Le géant coréen de l’électronique Samsung lance la construction à Pyeongtaek, en Corée du Sud, d’une nouvelle usine des prochaines générations de puces électroniques en 5 nanomètres et moins. Sa particularité ? Elle s’appuiera exclusivement sur la lithographie aux ultraviolets extrêmes, une nouvelle technologie de gravure censée simplifier la fabrication de circuits intégrés avancés à partir de la génération de 7 nanomètres. Elle sera la deuxième usine de ce type du groupe après celle mise en service au début de 2019 à Hwaseong, en Corée du Sud.

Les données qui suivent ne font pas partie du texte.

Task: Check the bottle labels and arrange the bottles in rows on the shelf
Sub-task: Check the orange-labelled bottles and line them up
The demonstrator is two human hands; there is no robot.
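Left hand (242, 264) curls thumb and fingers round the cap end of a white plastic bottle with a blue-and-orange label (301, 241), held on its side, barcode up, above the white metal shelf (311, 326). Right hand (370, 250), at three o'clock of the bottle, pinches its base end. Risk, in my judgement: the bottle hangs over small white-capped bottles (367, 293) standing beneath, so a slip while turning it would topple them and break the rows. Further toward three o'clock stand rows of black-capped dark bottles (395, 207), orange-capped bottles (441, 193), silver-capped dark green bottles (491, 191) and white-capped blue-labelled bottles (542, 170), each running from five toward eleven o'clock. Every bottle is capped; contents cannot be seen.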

Investissement de plus de 8 milliards de dollars
Cette nouvelle usine sera dédiée aux services de fonderie de semi-conducteurs de Samsung, c’est-à-dire de services de fabrication de puces en sous-traitance à la fois pour les besoins internes du groupe et pour des clients extérieurs dont Qualcomm, numéro un mondial des puces pour mobiles. Elle démarrera ses activités au second semestre 2021 par la fabrication de circuits intégrés en 5 nanomètres. Le montant de l’investissement n’est pas dévoilé. Mais selon le journal coréen EtNews, il dépasse les 8 milliards de dollars.
Aujourd’hui, la génération de puces la plus avancée est fabriquée en 7 nanomètres avec la lithographie aux ultraviolets extrêmes aussi bien chez Samsung que chez le taïwanais TSMC, leader mondial incontesté des services de fonderie de semi-conducteurs. En avance dans la course de la loi de Moore, ce dernier s’apprête à lancer la production en volume de la prochaine génération en 5 nanomètres notamment le processeur A14 Bionic au cœur de la prochaine génération d’iPhone 12 d’Apple dont le lancement est attendu à l’automne 2020.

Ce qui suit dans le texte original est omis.